14. Evelyn Williams, Penar; EE.UU., 1996. El duelo se ha transformado, se ha manipulado de tal manera que en nuestros tiempos no se experimenta en soledad: hoy existen la tanatología, los servicios funerarios, los grupos de ayuda, la terapia, etcétera. La vida y obra de la autora refleja esta conciencia de grupo, de dar y compartir; este abrazo de tonos simples y perfectos toca al público contemporáneo porque es tema y sentimiento «de hoy».
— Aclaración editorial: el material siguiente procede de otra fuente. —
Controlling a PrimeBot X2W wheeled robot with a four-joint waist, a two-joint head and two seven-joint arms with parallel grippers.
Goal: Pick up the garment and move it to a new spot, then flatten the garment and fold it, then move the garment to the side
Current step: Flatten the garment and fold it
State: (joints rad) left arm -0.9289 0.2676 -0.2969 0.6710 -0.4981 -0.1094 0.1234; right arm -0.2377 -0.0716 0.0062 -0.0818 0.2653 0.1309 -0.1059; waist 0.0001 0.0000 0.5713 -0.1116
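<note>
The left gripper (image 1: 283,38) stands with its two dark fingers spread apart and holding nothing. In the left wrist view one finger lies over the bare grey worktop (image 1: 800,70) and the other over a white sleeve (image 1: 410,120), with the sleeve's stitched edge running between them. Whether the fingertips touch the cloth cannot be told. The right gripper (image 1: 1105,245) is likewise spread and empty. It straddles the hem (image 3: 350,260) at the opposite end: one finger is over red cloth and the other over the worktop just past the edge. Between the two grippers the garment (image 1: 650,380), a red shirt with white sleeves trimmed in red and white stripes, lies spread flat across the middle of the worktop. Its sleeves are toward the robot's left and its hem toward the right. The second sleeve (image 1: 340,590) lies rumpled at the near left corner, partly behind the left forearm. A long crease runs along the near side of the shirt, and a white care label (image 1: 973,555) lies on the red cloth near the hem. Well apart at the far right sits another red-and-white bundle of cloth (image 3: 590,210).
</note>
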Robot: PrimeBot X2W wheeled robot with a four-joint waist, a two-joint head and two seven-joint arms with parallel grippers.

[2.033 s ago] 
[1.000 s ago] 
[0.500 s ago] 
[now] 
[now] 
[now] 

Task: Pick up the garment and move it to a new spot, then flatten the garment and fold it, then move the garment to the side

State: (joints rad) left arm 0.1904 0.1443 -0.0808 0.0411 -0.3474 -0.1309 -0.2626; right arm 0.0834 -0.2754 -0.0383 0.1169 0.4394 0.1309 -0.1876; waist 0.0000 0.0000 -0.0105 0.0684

15. Shorra, La muerte de un cyborg; Canadá, 2010. Worth1000, un popular sitio web de concursos de foto-manipulación, lanzó en ese año la convocatoria RoboRen para artistas e ilustradores. El objetivo era tomar una obra de arte y «robotizarla» mediante procesos digitales. Shorra obtuvo el primer lugar con su reinterpretación de El primer lamento (1888), del pintor francés William-Adolphe Bouguereau. Con detalles precisos, cables y raspaduras en una piel que luce artificial, logra que el público sienta pena por la muerte de aquel organismo artificial.